21 günde 21 kitapla okuma kültürünün modern baskısını keşfedin; yetişememe kaygısını aşmanın yolu ve sürdürülebilir okuma alışkanlıkları.

Geçtiğimiz hafta sosyal medya dağınık bir tartışmaya yol açan paylaşım, bir kullanıcının 21 günde 21 kitap okuduğuna dair iddiasını merkeze aldı. Ancak tartışmanın esası yalnızca doğruluk mıydı, yoksa okuma eyleminin bugün nasıl bir gösteriye dönüştüğü müydü? Okumak, artık yalnızca bir aktivite değil; kimi zaman bir performansın parçası hâline geliyor. Beğeniler, hikayeler, aylık okumalar… hepsi, okuma pratiğini bir yarışa dönüştüren bir akışın unsurları. Yetişememe kaygısı, paylaşım listelerinin ve sıralamaların gölgesinde büyüyen bir gerilimi işaret ediyor.
Listede yer alan Ölmek İstiyorum Ama Tteokbokki de Yemek İstiyorum adlı eserdeki cümle, birinin deneyimini aktardığında bile kendini yalanlayormuş gibi hissetmenin yaygınlaştığını gösteriyor. Yabancılaşmanın bir örneği olarak Norveçli yazar Vigdis Hjorth’un Postane Günlükleri adlı romanı da karşımıza çıkıyor. Hjorth, modern yaşamın monotonluğunu ve iş yüklerinin arasında kendimize yabancılaşmasını, bu durumun temelinde ise sistemi göstererek resmediyor. Asıl mesele ise hayatı biçimlendiren güç: sürekli daha fazlasını tüketmemizi isteyen bir mekanizma. Okumak bile bir yarışa dönüştüve kimileri bir kitabı bitirirken bile bir sonraki kitap ve paylaşım için plan yapıyor.
Yeni bir alan olarak yükselen booktuber’, bookstagrammer’ ve bookfluencer’lar bir gelir kaynağı olabiliyor ya da gönüllü olarak paylaşım yapılıyor. Ancak bu hız ve üretim baskısı, okuma kültürünü de etkiliyor. Kitap paylaşmak bugün çoğu genç için cazip bir motivasyon olsa da görünürlük, beraberinde yetişememe kaygısını getiriyor. Günümüz sosyal medya dünyasında bitmeyen yapılacaklar listesi, okunacaklar ve dinlenecek içerikler arasında kaldığımız bir gerçek.

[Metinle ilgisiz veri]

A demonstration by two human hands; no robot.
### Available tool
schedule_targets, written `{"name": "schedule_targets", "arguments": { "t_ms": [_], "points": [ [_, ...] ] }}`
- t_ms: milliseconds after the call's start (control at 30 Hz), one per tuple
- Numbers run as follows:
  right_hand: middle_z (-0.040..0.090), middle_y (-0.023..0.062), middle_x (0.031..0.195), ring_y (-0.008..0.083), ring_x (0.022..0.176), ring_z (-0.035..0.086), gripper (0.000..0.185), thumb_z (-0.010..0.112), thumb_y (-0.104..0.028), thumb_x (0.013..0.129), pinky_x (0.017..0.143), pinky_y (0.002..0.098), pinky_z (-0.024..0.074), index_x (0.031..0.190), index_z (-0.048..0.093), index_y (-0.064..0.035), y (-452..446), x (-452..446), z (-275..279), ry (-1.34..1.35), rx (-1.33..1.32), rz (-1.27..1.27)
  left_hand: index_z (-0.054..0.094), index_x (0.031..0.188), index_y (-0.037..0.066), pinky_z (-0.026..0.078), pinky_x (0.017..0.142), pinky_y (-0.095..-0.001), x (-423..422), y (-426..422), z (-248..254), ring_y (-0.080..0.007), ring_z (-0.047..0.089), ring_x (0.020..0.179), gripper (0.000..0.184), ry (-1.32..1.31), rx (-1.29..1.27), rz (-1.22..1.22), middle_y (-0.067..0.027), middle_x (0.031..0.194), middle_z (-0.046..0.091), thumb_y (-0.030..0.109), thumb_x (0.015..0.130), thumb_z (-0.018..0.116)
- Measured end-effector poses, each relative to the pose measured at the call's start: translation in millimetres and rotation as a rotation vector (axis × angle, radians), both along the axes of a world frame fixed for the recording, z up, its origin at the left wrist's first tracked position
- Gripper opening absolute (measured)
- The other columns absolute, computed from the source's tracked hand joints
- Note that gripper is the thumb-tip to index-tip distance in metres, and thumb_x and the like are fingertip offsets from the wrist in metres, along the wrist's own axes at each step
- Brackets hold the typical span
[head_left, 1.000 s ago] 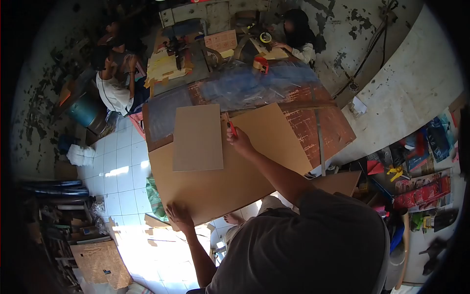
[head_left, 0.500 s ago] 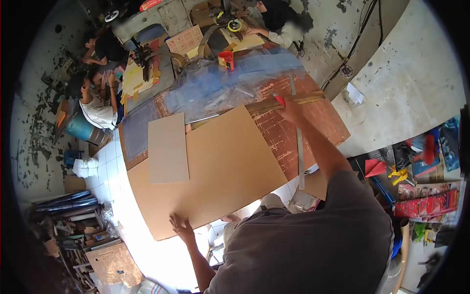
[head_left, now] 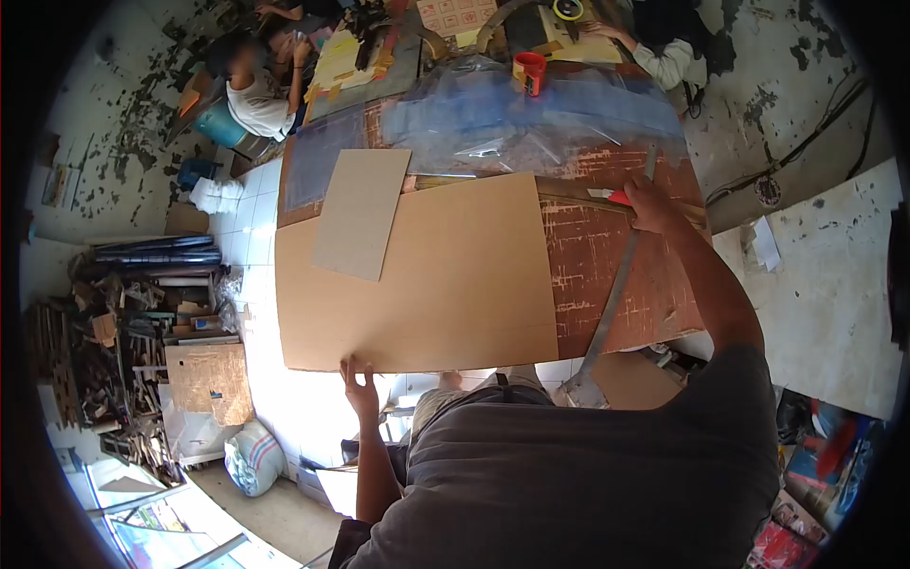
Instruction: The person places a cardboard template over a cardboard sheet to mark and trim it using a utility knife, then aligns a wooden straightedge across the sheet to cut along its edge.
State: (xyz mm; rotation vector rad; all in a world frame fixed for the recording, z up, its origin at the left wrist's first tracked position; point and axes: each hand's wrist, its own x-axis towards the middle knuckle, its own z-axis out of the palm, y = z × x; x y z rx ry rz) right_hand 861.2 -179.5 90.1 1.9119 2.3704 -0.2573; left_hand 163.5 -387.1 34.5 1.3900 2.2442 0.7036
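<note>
The large cardboard sheet lies flat on the worn reddish-brown tabletop, directly in front of the person; the smaller greyish board rests on the far left part of the large cardboard sheet, slightly turned, its far end reaching past that sheet's far edge; the left hand is at the near edge of the large cardboard sheet, left of its middle, fingertips touching the edge and fingers parted, though I cannot tell whether they pinch it; the right hand is off to the right of the large cardboard sheet, closed around a red-handled cutter whose tip points back toward the sheet; a metal ruler slants along the right of the large cardboard sheet and passes under the right hand, and I cannot tell whether the fingers also grip it; a long narrow strip runs from the sheet's far edge out to its right; beyond the large cardboard sheet spreads clear plastic, with a red tape dispenser at its back; two other people sit farther off, one in a white top beyond the sheet's left side, one in a pale sleeve beyond its right.
</note>
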Motion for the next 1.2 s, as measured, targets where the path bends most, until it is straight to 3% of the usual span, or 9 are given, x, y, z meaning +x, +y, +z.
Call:
{"name": "schedule_targets", "arguments": {
  "t_ms": [100,233,367,533,600,733,900,967,1200],
  "points": [
    [0.055,0.0204,0.117,0.0405,0.113,0.056,0.063,0.088,-0.013,0.062,0.095,0.047,0.0485,0.11,0.049,-0.0006,7,8,14,0.058,0.031,0.067,0.046,0.145,0.001,0.042,0.109,-0.0466,-17,-14,-15,-0.0389,0.049,0.133,0.066,-0.114,-0.046,0.455,-0.0265,0.148,0.046,0.035,0.094,0.07],
    [0.056,0.023,0.121,0.04,0.117,0.056,0.071,0.087,-0.014,0.066,0.095,0.0448,0.0483,0.123,0.047,0.0,23,54,-33,0.24,0.004,0.069,0.045,0.141,-0.002,0.05,0.096,-0.042,-40,-29,-27,-0.0327,0.057,0.121,0.07,-0.961,0.017,0.9,-0.0231,0.14,0.05,0.036,0.091,0.074],
    [0.056,0.014,0.118,0.0279,0.108,0.057,0.081,0.082,-0.012,0.074,0.094,0.0372,0.0457,0.143,0.042,-0.0019,17,63,-32,0.462,-0.176,-0.104,0.06,0.116,-0.001,0.05,0.073,-0.0283,-27,-24,-21,-0.0182,0.063,0.089,0.043,-0.903,0.123,0.752,-0.0125,0.103,0.067,0.035,0.095,0.07],
    [0.054,0.0042,0.106,0.0179,0.103,0.053,0.067,0.076,-0.019,0.086,0.093,0.0332,0.0439,0.143,0.046,-0.0026,-1,80,-22,0.819,-0.25,-0.328,0.063,0.111,0.0,0.049,0.069,-0.0294,-22,-3,-22,-0.0164,0.065,0.081,0.036,-0.899,0.182,0.689,-0.0091,0.095,0.07,0.034,0.097,0.066],
    [0.056,0.006,0.106,0.0196,0.099,0.054,0.06,0.074,-0.026,0.09,0.093,0.0338,0.0445,0.14,0.05,-0.003,-5,100,-46,0.663,0.226,-0.143,0.064,0.109,0.001,0.048,0.067,-0.0293,-21,5,-18,-0.0161,0.067,0.082,0.035,-0.85,0.158,0.668,-0.0078,0.094,0.07,0.035,0.098,0.064],
    [0.06,0.0122,0.12,0.0234,0.109,0.056,0.064,0.073,-0.039,0.092,0.098,0.0353,0.0418,0.14,0.051,-0.0025,-41,105,9,0.541,0.095,-0.383,0.065,0.104,0.002,0.048,0.067,-0.0297,-20,10,-20,-0.0159,0.068,0.077,0.032,-0.792,0.147,0.66,-0.0068,0.087,0.071,0.033,0.097,0.064],
    [0.064,0.012,0.114,0.0228,0.104,0.058,0.063,0.07,-0.042,0.093,0.093,0.0336,0.0441,0.139,0.055,-0.0024,-90,139,37,0.436,0.372,-0.332,0.062,0.112,0.001,0.05,0.065,-0.0289,-28,7,-32,-0.0182,0.071,0.079,0.037,-0.726,0.141,0.669,-0.0098,0.089,0.072,0.035,0.097,0.064],
    [0.063,0.0137,0.13,0.0207,0.112,0.058,0.063,0.07,-0.041,0.094,0.097,0.0317,0.0429,0.141,0.054,-0.0021,-108,161,62,0.132,0.038,-0.612,0.061,0.114,0.0,0.05,0.065,-0.0287,-27,7,-37,-0.018,0.072,0.079,0.04,-0.68,0.145,0.645,-0.0105,0.091,0.072,0.036,0.097,0.065],
    [0.065,0.0122,0.124,0.0224,0.107,0.062,0.06,0.071,-0.04,0.093,0.092,0.0344,0.0463,0.137,0.056,-0.0019,-166,198,110,0.272,0.282,-0.515,0.062,0.113,0.001,0.052,0.064,-0.0291,-9,5,-26,-0.0156,0.069,0.077,0.038,-0.516,0.212,0.525,-0.0101,0.088,0.071,0.034,0.095,0.067]
  ]
}}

Son dönemdeki araştırmalar, bu kaygının geniş kitlelere yayıldığını gösteriyor. Gelişmeleri kaçırma korkusu oranı özellikle genç yetişkinler arasında yükseliyor; 2024 verilerine göre yaklaşık %60’a ulaşan bir göstergeden söz ediliyor. Türkiye’de ise 58 milyonun üzerinde kullanıcı sayısına sahip sosyal medya platformlarında, kullanıcıların yaklaşık %80’inin bu platformlardan kaynaklı bir geri kalma korkusu yaşadığı belirtiliyor. “Okumak slow hareketinin bir parçası” ifadesiyle başlayan düşünceler, düşünsel yoğunlaşmayı ve okumayı yavaşlatan bir yaklaşımı savunuyor. Asuman Kafaoğlu Büke bu görüşleri ele alırken, gençler arasında kitap görsellerinin prestij objesi hâline geldiğini ve içeriğin çoğu zaman kısa emojilerle sınırlı kaldığını dile getiriyor.

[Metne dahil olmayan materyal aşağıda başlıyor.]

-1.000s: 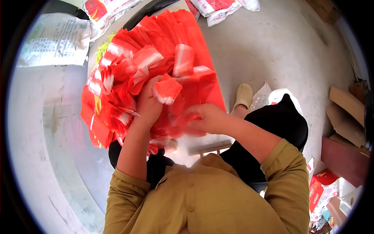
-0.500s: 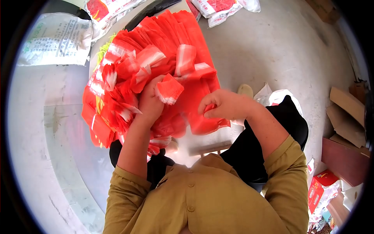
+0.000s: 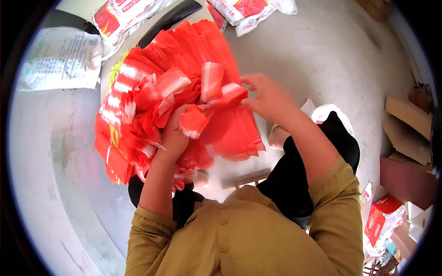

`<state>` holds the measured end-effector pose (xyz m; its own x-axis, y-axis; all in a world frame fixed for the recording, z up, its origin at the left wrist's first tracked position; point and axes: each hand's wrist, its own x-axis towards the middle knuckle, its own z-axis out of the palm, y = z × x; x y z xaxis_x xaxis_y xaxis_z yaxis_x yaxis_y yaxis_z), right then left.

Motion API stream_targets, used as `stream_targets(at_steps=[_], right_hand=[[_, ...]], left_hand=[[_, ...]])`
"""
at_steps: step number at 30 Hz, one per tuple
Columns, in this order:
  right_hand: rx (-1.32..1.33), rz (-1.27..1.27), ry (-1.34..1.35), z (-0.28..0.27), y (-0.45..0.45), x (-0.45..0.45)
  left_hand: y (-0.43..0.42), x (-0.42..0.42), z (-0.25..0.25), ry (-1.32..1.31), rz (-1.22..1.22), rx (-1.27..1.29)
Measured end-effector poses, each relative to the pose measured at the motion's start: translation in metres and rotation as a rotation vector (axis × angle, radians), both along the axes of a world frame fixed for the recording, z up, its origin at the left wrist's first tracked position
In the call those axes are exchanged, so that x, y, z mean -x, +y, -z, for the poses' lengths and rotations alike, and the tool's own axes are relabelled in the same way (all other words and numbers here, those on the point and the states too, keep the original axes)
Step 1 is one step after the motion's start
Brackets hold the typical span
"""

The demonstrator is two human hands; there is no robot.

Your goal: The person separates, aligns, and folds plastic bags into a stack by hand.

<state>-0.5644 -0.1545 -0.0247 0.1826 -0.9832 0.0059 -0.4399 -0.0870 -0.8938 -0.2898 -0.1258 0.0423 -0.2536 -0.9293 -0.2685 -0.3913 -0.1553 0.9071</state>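
Hands point(image 3: 221, 117) at red mesh bags point(image 3: 184, 50), concrete floor point(image 3: 331, 60)

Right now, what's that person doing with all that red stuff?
A seated person is handling a big, fanned-out heap of thin red sheets with whitish bands. The bare left hand is in among the folds. The bare right hand, a bit blurred, is at the heap's right edge, fingers spread; I can't tell if it touches.

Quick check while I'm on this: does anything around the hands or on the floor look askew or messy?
The red pile looks uneven: white-edged ends stick up crumpled beside the left hand. At lower right, a red carton sits askew among jumbled packaging. I see no spill.
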Motion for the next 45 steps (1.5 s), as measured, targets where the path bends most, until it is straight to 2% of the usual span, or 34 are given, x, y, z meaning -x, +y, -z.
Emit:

Paylaşımların olumlu etkileri üzerine konuşanlar da var. Erkan Aktuğ, sosyal medyanın içten paylaşımlarını gördükçe daha çok ve daha iyi kitaplar okumaya, sinema ve dizi dünyasını da daha geniş bir perspektifle keşfetmeye başladığını söylüyor. Takip ettiği hesaplar arasından kendine yakın bulduklarını seçebildiğini, bu sayede deneyimlerin zenginleştiğini belirtiyor. Böylece paylaşımın amacı gösterişten öte, samimi ve ilgi çekici içeriklerle etkileşim kurmak olarak ortaya çıkıyor.